JAM- Pidum Setujui Penghentian Penuntutan 12 Perkara Lewat Restorative Justice

JurnalPatroliNews – Jakarta – Jaksa Agung RI, melalui Jaksa Agung Muda Tindak Pidana Umum (JAM-Pidum) Prof. Dr. Asep Nana Mulyana, menyetujui penghentian penuntutan 12 perkara berdasarkan mekanisme restorative justice pada ekspose virtual, Senin (2/12/2024). Salah satu kasus yang diselesaikan dengan pendekatan ini melibatkan Jumiati Ningsih alias Mbak Jum binti Rubingon dari Kejaksaan Negeri Bangka.
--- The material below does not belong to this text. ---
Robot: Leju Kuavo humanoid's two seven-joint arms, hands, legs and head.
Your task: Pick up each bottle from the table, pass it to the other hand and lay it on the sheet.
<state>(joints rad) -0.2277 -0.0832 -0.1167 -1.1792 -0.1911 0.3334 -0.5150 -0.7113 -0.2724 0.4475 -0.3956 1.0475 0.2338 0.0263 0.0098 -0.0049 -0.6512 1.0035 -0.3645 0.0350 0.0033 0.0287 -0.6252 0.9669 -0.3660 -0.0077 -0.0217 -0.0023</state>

Jumiati sebelumnya diduga melanggar Pasal 480 ke-1 KUHP terkait tindak pidana penadahan. Berdasarkan kronologi, pada 10 September 2024, Jumiati membeli kabel tembaga seberat 3,8 kilogram seharga Rp266.000 dari seorang pelaku bernama Deden Susanto alias Teten. Barang tersebut diketahui dicuri dari rumah korban, Yoga, yang mengalami kerugian sekitar Rp3,35 juta akibat pencurian kabel sepanjang 500 meter.

Setelah mengakui perbuatannya dan meminta maaf kepada korban, proses perdamaian diinisiasi oleh pihak Kejaksaan Negeri Kaur. Korban menerima permintaan maaf dan mendukung penghentian proses hukum terhadap tersangka. Proses ini dilakukan dengan prinsip musyawarah dan mufakat tanpa tekanan.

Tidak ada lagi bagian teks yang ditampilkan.